Hyperspectral Image Super-Resolution via Self-projected Smooth Prior

High spectral correlations and non-local self-similarities, as two intrinsic characteristics underlying hyperspectral image (HSI), have been widely used in HSI super-resolution. However, existing methods mostly utilize the two intrinsic characteristics separately, which still inadequately exploit spatial and spectral information. To address this issue, in this study, a novel self-projected smooth prior (SPSP) is proposed for the task of HSI super-resolution. SPSP describes that two full-band patches (FBPs) are close to each other and then the corresponding subspace coefficients are also close to each other, namely smooth dependences of clustered FBPs within each group of HSI. Suppose that each group of FBPs extracted from HSI lies in smooth subspace, all FBPs within each group can be regarded as the nodes on an undirected graph, then the underlying smooth subspace structures within each group of HSI are implicitly depicted by capturing the linearly pair-wise correlation between those nodes.
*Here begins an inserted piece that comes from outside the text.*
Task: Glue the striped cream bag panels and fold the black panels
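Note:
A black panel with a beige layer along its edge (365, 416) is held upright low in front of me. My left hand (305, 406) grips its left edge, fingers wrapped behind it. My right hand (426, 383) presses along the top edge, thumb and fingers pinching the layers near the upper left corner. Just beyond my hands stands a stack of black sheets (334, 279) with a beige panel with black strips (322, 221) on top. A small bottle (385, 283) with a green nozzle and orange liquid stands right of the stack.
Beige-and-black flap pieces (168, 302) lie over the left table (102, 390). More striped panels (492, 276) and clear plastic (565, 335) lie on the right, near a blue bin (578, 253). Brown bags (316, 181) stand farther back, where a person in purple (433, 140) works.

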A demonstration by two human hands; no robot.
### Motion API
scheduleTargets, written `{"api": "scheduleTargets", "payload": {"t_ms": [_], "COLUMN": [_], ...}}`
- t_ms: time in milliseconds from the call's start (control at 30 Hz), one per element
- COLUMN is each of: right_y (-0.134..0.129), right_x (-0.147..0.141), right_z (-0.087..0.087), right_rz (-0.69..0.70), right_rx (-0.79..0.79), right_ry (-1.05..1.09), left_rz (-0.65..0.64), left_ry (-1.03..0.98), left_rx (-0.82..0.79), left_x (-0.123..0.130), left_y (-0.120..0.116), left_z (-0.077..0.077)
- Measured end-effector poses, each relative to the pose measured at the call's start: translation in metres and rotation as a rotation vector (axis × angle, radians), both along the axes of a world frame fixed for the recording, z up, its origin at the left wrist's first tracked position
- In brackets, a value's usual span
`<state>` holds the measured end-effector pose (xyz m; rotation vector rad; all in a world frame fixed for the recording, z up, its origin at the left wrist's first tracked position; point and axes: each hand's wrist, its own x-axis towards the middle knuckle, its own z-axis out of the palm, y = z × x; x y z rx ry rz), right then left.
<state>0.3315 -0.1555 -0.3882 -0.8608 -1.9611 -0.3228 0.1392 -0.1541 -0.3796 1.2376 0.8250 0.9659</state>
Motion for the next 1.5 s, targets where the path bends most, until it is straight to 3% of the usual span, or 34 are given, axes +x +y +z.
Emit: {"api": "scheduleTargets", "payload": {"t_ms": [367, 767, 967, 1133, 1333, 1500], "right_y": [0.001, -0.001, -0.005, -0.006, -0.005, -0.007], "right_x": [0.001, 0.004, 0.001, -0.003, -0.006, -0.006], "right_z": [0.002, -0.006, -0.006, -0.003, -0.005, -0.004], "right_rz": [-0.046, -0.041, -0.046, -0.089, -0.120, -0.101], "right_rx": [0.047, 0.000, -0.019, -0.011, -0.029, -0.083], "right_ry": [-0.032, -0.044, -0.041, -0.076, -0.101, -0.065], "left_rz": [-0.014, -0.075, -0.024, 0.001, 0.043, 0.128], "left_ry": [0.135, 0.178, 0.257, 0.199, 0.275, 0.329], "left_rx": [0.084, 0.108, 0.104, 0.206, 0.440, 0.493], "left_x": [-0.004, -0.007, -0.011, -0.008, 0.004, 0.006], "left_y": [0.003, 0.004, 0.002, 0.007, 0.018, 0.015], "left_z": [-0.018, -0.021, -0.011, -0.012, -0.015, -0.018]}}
Utilizing each group of clustered FBPs as projection basis matrix can adaptively and effectively learn the smooth subspace structures. Besides, different from existing methods exploiting non-local self-similarities with multispectral image, to our knowledge, this work represents the first effort to exploit the non-local self-similarities on its spectral intrinsic dimension of desired HSI. In this way, spectral correlations and non-local self-similarities of HSI are incorporated into a unified paradigm to exploit spectral and spatial information simultaneously. As thus, the well learned SPSP is incorporated into the objective function solved by the alternating direction method of multipliers (ADMM). Experimental results on synthetic and real hyperspectral data demonstrate the superiority of the proposed method.